Today a colleague of mine asked the following question:

" Assuming I need to build from 0, a chromosome of a fish, with short reads but no other reference whatsoever [de novo assembly]:

  • how much work is that?
  • Is there a generic software (like SAMtools) that will align the reads in a scaffold one can use?
  • Basically, given a reasonably clear pipeline in terms of software, is it still blood sweat and tears or is it just a matter of getting it on a cluster?"

Very grateful for any suggestions, sources of information, software etc.

If you only want to use only sequencing techniques, you have a problem.

To get a feeling of what kind of results to expect, consider this paper published recently in Nature Genetics. They tried to assemble a whale genome de novo. They had 7 (!) paired-end libraries with different insert lengths ranging from 170bp to 20kb. Read lengths were mostly 100bp and in some cases 49bp. Average genome coverage was 91x.

Assembling this extensive data, they end up with over 100,000 contigs when the assembly is done.
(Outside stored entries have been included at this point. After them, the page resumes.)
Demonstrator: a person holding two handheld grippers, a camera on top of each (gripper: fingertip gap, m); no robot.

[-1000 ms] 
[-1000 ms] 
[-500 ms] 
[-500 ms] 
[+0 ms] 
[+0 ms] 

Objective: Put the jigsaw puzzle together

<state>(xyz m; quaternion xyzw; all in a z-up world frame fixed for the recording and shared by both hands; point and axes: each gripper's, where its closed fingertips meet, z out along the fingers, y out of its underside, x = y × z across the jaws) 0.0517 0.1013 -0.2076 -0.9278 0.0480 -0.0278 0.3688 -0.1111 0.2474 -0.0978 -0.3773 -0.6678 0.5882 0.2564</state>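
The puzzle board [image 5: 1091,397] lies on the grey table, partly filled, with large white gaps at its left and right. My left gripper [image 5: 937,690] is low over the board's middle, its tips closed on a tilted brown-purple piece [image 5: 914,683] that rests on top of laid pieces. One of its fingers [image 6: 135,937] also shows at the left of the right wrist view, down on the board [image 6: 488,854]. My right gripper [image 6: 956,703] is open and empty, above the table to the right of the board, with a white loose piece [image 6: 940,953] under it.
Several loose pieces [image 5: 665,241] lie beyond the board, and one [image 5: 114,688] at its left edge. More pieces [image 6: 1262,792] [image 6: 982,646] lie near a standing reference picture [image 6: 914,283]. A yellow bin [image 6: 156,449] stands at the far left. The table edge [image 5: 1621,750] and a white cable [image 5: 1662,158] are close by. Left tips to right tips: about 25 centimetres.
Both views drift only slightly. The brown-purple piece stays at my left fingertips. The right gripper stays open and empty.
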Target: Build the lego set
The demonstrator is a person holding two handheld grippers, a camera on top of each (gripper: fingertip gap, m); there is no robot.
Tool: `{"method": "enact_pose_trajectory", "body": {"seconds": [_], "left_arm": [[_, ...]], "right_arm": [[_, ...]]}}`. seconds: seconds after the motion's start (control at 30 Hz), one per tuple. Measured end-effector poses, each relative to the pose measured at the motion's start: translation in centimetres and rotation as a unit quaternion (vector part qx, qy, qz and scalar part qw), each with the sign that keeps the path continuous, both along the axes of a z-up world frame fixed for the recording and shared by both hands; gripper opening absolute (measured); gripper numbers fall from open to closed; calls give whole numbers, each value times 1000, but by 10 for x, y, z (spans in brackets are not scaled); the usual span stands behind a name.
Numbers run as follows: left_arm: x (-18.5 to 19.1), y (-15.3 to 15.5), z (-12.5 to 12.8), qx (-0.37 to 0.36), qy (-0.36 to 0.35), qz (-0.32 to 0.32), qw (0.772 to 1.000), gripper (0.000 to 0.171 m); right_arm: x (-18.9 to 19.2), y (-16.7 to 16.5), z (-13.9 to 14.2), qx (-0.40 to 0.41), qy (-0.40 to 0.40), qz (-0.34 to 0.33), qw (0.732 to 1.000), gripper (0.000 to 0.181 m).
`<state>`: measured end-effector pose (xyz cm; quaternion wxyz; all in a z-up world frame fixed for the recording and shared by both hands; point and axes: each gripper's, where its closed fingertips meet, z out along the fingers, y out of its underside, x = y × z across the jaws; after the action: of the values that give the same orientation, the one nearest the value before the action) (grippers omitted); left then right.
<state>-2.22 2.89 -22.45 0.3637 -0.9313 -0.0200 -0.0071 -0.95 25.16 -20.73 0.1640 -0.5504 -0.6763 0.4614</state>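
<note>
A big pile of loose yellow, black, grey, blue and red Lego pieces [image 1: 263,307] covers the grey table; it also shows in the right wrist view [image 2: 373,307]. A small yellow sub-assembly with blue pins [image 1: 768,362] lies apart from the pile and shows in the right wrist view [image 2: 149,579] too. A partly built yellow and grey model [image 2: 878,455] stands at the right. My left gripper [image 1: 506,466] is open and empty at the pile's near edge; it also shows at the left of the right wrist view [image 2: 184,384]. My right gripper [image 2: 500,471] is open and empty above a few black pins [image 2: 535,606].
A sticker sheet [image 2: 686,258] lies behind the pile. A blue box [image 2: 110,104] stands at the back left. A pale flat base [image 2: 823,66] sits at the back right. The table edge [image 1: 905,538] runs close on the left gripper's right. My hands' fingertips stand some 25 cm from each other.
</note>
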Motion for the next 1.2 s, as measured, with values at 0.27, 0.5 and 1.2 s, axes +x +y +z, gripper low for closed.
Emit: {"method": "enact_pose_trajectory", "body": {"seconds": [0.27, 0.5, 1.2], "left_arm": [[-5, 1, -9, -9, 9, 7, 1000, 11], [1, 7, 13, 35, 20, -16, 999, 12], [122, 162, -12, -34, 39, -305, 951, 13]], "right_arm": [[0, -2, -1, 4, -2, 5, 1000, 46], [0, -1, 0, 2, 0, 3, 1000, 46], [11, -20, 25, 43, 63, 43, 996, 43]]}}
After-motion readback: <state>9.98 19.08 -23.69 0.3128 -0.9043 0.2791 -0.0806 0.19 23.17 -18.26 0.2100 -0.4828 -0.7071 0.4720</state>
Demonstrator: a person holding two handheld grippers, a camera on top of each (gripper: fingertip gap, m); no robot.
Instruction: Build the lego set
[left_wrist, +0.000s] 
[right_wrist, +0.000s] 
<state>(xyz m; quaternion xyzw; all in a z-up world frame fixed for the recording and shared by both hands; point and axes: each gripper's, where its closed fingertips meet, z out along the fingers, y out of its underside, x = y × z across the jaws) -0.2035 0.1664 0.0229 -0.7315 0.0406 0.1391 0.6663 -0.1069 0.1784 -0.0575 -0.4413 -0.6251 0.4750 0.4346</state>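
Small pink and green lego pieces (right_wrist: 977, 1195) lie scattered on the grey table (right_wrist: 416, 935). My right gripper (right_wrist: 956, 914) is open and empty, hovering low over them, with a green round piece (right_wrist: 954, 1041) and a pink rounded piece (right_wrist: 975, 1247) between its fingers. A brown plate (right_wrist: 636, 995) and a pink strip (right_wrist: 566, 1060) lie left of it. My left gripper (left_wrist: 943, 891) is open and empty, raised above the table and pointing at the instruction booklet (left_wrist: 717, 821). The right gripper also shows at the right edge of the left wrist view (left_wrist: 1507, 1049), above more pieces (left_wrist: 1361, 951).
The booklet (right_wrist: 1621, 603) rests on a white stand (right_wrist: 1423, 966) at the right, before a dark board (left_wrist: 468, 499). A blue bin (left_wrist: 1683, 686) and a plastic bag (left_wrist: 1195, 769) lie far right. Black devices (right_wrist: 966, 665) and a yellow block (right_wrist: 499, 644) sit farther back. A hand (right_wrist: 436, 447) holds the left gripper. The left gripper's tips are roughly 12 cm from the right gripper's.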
So you really can't get a high-quality complex (i.e. large) genome assembled from only short-read sequencing data using the standard techniques.

That said, recent approaches such as libraries with much longer reads lengths (here) or the use of Hi-C data (here and here) do offer a way of getting high-quality complex genome assemblies using only sequencing data.

You can try looking around, which is like stackexchange, but for bioinformatics.

Velvet is one example of a de novo assembler.

But 30 bp is really short, and animals have big genomes (not as tough as lots of plants and fungi, but still tough)

What you would get is a bazillion short contigs. It would not be pretty.

I really like the genious software suite. It can multithread and really use the performance of your computer. Even complicated things like De Novo assembly are very very intuitive.